Here is a single max operation that gets the max of 8 values vs. 8 other values but also sets the flag separately for each of the 8 val;ues:

mask = _mm_cmpgt_epi16( a, b )
temp = _mm_andnot_si128( mask, B_IS_BEST);
flag = _mm_and_si128( mask, A_IS_BEST);
flag = _mm_or_si128( flag, temp );
a = _mm_max_epi16( a, b );	

The _mm_max_epi16() is still used because it is probably faster that trying to use the mask to get the maximum value. The mask is only used for the handling the flag selection. I’ll leave it to the reader to figure out exactly what this code does with the bits of the various values. This compares 8 values in a to 8 values in b and sets 8 flags appropriately.
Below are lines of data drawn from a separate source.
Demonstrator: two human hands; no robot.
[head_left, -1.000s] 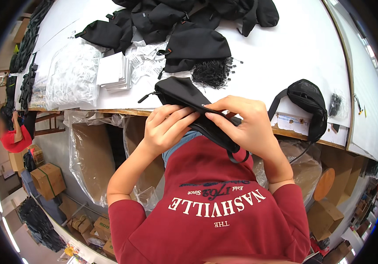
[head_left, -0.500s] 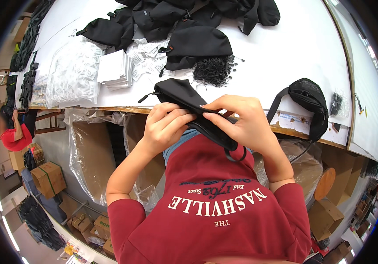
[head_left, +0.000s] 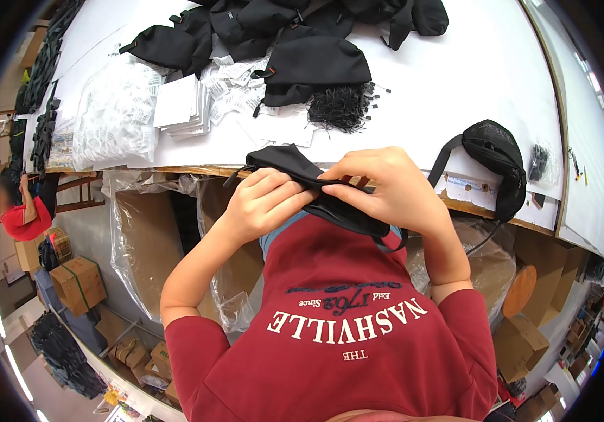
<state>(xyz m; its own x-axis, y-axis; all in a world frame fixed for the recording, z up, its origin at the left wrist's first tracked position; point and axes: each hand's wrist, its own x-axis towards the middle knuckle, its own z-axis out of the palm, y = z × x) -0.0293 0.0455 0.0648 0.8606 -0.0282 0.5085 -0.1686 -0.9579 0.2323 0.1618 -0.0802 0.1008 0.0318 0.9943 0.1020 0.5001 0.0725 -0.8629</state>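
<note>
Fingers: left hand (head_left: 266,204) clamped on the black fabric pouch (head_left: 288,160); right hand's (head_left: 395,186) thumb and forefinger pinching its edge.
Pouch position: centre of the frame.
White tabletop (head_left: 449,84): black bags (head_left: 266,21) heaped at upper centre, 1 black strapped bag (head_left: 493,163) at right.

Pouch (head_left: 284,159) in my fingers (head_left: 274,188): matt, smooth black cloth | my shirt (head_left: 344,380): matt red cloth | counter (head_left: 456,84): smooth white, edged in wood | card stack (head_left: 177,102): smooth white paper | bag (head_left: 113,116): glossy clear plastic | strapped box (head_left: 70,285): matt brown cardboard
</note>
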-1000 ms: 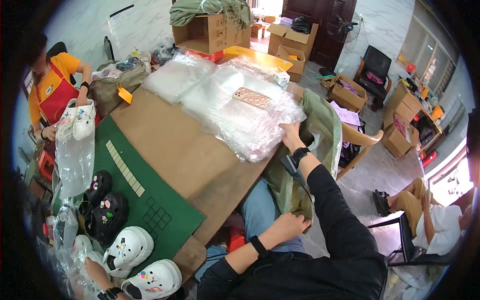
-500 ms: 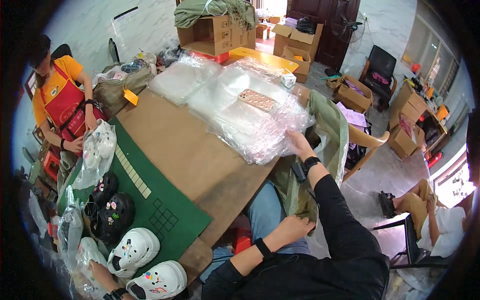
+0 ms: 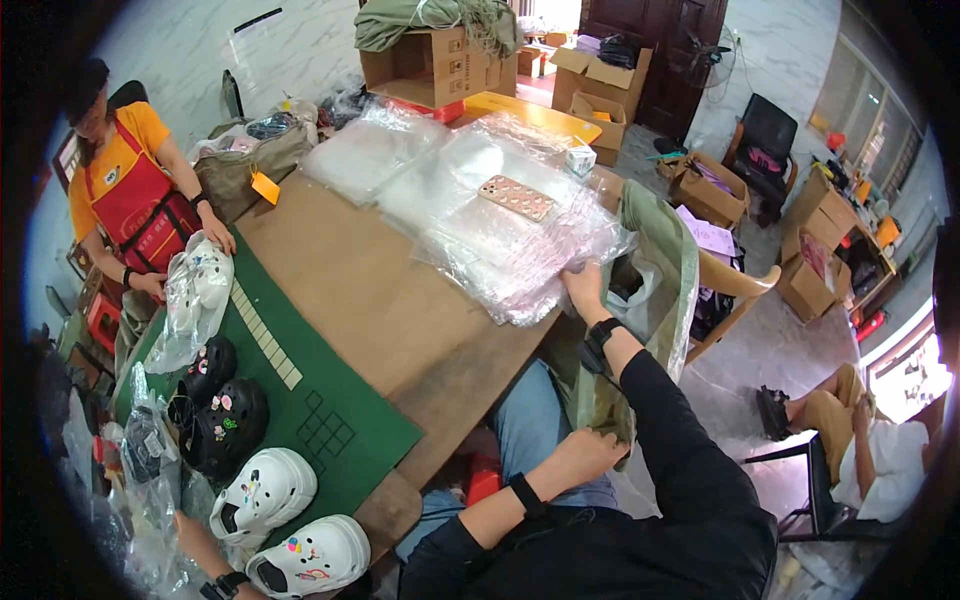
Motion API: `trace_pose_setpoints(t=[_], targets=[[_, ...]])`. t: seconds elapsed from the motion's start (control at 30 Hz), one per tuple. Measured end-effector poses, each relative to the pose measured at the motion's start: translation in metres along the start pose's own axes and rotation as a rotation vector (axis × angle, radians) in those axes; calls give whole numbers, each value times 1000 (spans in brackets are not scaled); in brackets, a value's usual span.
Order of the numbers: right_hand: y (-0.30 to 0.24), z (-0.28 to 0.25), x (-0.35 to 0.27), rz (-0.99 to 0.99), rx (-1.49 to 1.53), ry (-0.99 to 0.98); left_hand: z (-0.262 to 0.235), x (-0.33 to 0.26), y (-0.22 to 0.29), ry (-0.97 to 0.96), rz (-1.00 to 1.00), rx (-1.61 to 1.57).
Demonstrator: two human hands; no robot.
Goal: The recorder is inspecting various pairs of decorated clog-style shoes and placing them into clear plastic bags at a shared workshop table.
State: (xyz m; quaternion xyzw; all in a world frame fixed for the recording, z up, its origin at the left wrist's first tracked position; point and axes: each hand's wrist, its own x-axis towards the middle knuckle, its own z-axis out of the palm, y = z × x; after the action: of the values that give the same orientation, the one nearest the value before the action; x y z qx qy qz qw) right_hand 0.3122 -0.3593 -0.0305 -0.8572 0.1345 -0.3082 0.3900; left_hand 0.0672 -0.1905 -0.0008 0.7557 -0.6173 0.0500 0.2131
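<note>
My left hand (image 3: 588, 456) is closed around the rim of an olive-green woven sack (image 3: 655, 215) beside my lap. The sack's mouth gapes, and some whitish plastic shows inside. My right hand (image 3: 584, 290) reaches over the sack to the table's right edge. There its fingers are closed on the near corner of a stack of clear plastic bags (image 3: 500, 250); how many bags they pinch I cannot tell. On top of the stack lies a phone (image 3: 515, 197) in a patterned pink-brown case.
Across the brown table (image 3: 330, 270), a person in a red apron handles bagged white clogs (image 3: 200, 285). Another person's hand (image 3: 200, 545) is among clear wrappings at lower left. Black clogs (image 3: 225, 425) and white clogs (image 3: 265, 490) stand on a green mat (image 3: 375, 425). A wooden chair (image 3: 740, 285) is right of the sack.
My right hand has shifted slightly left and its fingers have curled at the bags' corner. My left hand stays on the sack. The aproned person's hand has moved to the clogs' far side.
</note>
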Motion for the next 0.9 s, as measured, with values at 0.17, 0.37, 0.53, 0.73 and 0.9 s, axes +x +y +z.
trace_pose_setpoints(t=[0.17,0.37,0.53,0.73,0.9], targets=[[-9,-4,-8,207,-118,165,-3,-5,-2,7,10,11],[2,3,-7,500,220,-24,-1,-4,0,12,3,10],[-12,8,-2,823,1121,-5,2,-4,2,46,1,-23],[-44,5,22,897,858,-22,4,-4,1,-7,5,50],[-39,8,36,894,713,-71,4,-5,1,-49,-23,27]])
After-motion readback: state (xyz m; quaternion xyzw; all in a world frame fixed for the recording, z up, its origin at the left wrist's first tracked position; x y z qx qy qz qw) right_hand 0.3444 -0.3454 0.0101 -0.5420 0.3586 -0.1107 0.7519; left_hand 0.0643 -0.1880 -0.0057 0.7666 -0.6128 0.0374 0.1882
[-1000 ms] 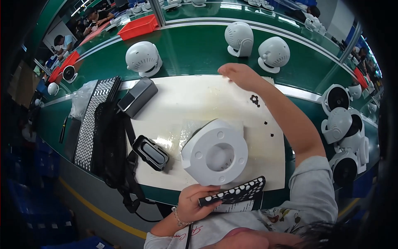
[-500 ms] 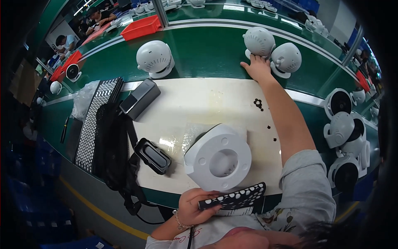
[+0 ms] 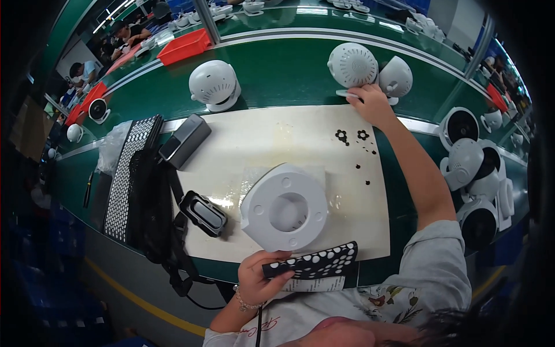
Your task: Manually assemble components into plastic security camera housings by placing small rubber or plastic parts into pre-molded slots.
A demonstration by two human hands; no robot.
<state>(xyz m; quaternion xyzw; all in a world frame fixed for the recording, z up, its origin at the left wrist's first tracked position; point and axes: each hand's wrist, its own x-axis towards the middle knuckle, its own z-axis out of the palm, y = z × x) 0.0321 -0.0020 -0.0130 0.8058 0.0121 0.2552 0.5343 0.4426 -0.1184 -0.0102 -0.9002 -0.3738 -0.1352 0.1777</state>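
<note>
My left hand (image 3: 260, 276) is closed on a black sticker sheet (image 3: 315, 261) covered in white round spots, with white printed paper under it. Just beyond it, a white round-headed device (image 3: 312, 202) lies with its ring-shaped base turned up on the cream mat, over clear bubble wrap. My right arm stretches to the far edge of the mat. There my right hand (image 3: 371, 103) grips the base of a second white device (image 3: 353, 65), whose vented head is tilted. Another white device (image 3: 396, 76) stands right behind those fingers. Small black flower-shaped pieces (image 3: 342, 136) lie on the mat.
A grey box-shaped device (image 3: 185, 141), a black oval-topped part (image 3: 203, 214) and a black strap bundle (image 3: 151, 202) lie on the left. Another white device (image 3: 214, 85) stands beyond the mat. Several more are heaped at right (image 3: 465, 159). A red tray (image 3: 184, 47) sits farther back.
The far device under my right hand has turned and tipped, its vents now facing me and its base edge showing. The view has shifted. My left hand still holds the sticker sheet.
</note>
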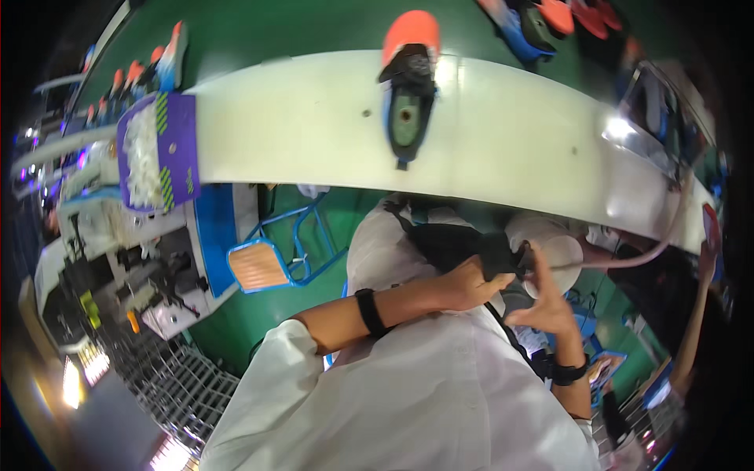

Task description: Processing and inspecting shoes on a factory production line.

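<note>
Gripping a black shoe upper [452, 245] with the left hand [471, 284], fingers curled around it, right hand [546, 306] fingers spread just right of the upper. Loose hold could let it slip, I reckon, dropping below the white conveyor [314, 133].

Between the left hand [470, 284] and right hand [546, 308] sits a black shoe upper [459, 245] — matt, cloth-like. Beyond the hands the white belt [314, 133] looks smooth and faintly glossy — the shoe [408, 86] on it has a matt orange sole. Both sleeves [440, 392] are white cloth.
</note>
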`<state>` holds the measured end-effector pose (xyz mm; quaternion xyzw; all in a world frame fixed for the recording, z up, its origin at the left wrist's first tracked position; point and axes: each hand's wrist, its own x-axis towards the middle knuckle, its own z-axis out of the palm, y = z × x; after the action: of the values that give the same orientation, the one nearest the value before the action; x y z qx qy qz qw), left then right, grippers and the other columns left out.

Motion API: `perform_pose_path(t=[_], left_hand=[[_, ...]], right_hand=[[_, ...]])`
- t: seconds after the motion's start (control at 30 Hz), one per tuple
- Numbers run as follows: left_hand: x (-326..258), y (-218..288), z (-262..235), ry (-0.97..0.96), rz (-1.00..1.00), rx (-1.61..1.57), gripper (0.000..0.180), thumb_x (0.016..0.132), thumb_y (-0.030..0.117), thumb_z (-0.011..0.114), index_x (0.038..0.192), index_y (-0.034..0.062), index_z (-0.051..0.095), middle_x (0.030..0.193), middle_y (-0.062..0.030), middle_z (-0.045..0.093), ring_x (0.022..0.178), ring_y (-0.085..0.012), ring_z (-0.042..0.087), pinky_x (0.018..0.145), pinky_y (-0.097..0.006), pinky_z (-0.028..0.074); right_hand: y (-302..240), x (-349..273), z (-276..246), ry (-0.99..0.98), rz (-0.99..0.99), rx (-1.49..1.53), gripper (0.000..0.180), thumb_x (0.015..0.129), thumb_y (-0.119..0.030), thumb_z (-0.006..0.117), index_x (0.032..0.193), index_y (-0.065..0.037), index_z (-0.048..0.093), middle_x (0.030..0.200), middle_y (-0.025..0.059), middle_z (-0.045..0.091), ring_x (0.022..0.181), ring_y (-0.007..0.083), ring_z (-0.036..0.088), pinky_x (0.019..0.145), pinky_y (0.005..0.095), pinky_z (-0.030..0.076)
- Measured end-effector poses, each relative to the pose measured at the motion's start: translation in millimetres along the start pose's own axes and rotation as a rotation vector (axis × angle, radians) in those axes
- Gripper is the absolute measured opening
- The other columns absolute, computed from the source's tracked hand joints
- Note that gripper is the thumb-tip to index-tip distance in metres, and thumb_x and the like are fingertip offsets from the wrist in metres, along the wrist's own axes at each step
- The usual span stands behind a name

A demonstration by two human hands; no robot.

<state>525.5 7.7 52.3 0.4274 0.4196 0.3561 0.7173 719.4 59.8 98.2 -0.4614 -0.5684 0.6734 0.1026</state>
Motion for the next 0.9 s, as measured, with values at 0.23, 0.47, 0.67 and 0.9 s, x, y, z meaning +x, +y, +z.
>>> perform_pose_path(t=[0.23, 0.47, 0.67, 0.9], left_hand=[[23.1, -18.3, 18.7, 0.375, 0.427, 0.632, 0.018, 0.088, 0.016, 0.05, 0.097, 0.0017, 0.056, 0.095, -0.0187, 0.053, 0.089, -0.0323, 0.051, 0.077, -0.04, 0.043], [20.6, -12.7, -6.6, 0.226, 0.206, 0.45, 0.025, 0.088, 0.023, 0.047, 0.096, 0.0025, 0.06, 0.085, -0.0241, 0.063, 0.08, -0.0386, 0.062, 0.07, -0.049, 0.048], [19.7, 30.3, -14.6, 0.103, 0.216, 0.152, 0.037, 0.097, 0.035, 0.039, 0.082, 0.004, 0.052, 0.072, -0.0103, 0.054, 0.068, -0.02, 0.051, 0.063, -0.035, 0.043], [1.9, 55.7, -12.0, 0.272, 0.119, 0.013, 0.027, 0.092, 0.023, 0.044, 0.08, 0.0017, 0.054, 0.074, -0.0063, 0.057, 0.07, -0.0172, 0.053, 0.068, -0.032, 0.043]], right_hand=[[32.7, 36.0, 27.3, 0.086, 0.003, -0.278, 0.051, 0.069, -0.004, 0.068, 0.117, 0.001, 0.052, 0.103, 0.0222, 0.06, 0.099, 0.0387, 0.057, 0.089, 0.0427, 0.044], [24.7, 61.8, 26.1, -0.061, -0.396, -0.524, 0.039, 0.067, -0.007, 0.059, 0.105, 0.002, 0.058, 0.094, 0.0236, 0.06, 0.086, 0.0434, 0.057, 0.076, 0.0447, 0.048], [98.5, 76.7, -0.2, 0.218, -0.396, -0.299, 0.033, 0.076, -0.024, 0.062, 0.092, 0.006, 0.062, 0.088, 0.0208, 0.064, 0.071, 0.03, 0.066, 0.058, 0.0405, 0.05], [-29.3, 47.6, 13.7, -0.155, -0.148, -0.451, 0.058, 0.073, -0.013, 0.075, 0.122, 0.005, 0.049, 0.1, 0.0128, 0.06, 0.081, 0.019, 0.06, 0.067, 0.0289, 0.05]])
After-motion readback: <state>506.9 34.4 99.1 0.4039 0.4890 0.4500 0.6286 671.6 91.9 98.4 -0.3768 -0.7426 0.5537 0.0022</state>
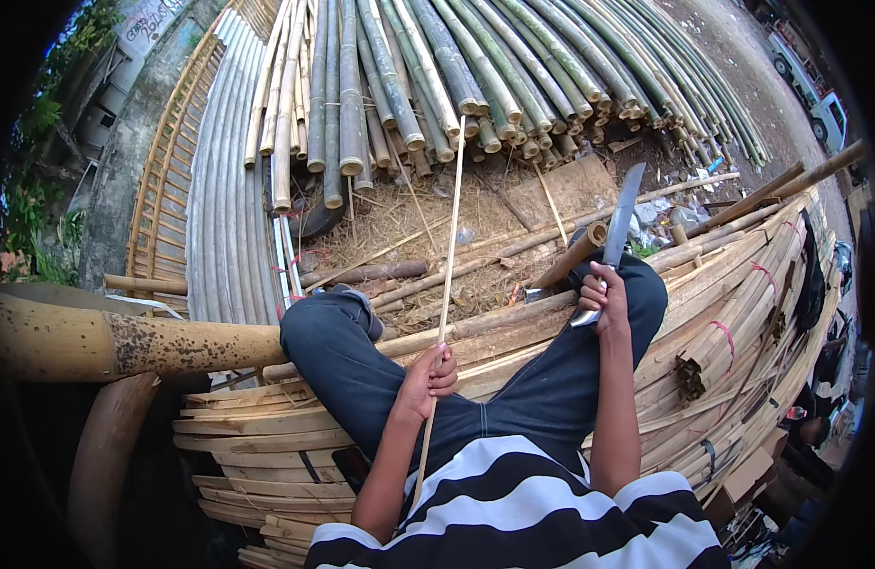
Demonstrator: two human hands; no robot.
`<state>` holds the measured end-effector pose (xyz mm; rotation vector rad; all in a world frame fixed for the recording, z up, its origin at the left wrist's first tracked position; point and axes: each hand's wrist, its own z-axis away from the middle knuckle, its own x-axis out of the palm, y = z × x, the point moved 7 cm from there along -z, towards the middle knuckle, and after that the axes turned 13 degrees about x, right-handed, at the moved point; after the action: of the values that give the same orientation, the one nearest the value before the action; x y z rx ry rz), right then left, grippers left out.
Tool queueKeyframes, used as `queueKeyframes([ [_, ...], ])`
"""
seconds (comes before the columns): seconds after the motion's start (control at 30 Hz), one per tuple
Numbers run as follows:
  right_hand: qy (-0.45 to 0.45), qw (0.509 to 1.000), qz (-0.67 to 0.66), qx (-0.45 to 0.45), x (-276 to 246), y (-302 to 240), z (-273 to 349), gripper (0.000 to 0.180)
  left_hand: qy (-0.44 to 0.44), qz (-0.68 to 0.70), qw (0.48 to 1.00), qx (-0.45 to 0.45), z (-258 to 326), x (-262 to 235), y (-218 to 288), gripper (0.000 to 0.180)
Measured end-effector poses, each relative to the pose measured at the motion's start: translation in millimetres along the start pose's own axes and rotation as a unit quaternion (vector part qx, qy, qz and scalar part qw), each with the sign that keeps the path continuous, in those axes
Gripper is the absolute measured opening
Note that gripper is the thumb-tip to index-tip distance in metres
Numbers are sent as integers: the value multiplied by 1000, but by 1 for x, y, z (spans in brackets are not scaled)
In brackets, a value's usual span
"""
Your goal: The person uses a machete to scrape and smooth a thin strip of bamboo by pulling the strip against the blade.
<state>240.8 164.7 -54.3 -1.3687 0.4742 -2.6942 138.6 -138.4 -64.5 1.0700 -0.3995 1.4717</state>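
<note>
My left hand [428, 381] is closed around a long thin bamboo strip [452, 242]. The strip stands nearly upright in the picture, its far end reaching the bamboo pile and its near end running down to my striped shirt. In my right hand [604, 302] is a large knife [623, 220], gripped by its pale handle above my right knee. The blade points up and away from me, apart from the strip. Just left of the knife, a short bamboo pole end [582, 248] slants up beside my right leg.
Bundled split bamboo slats [684, 351] lie under and beside me. A thick bamboo pole [191, 349] juts in at left, near my left knee. Ahead are many stacked bamboo poles [428, 71], corrugated sheets [227, 190] and a bamboo ladder-like frame [158, 199]. Shavings litter the ground [400, 223].
</note>
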Motion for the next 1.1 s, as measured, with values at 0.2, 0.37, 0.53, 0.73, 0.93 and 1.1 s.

To be as optimal as possible, the best score row and column are also stored in __m128i data types and only after all of the data is processed do I bother to figure out just which of the pipeline cells contains the very best score and then I extract the row and column information and I’m almost done. To get human readable output, there is other code that starts at the best score location and simply follows the flags back through the data creating strings of the alphabet letters to show which ones and in what locations they generated the best score.

It was very challenging and some of the most interesting work I’ve done in a while. There are other optimizations that can allow some data to be skipped entirely and I’m working on those now. They don’t involve any new parallelization so I’m done with the SSE2 work for now.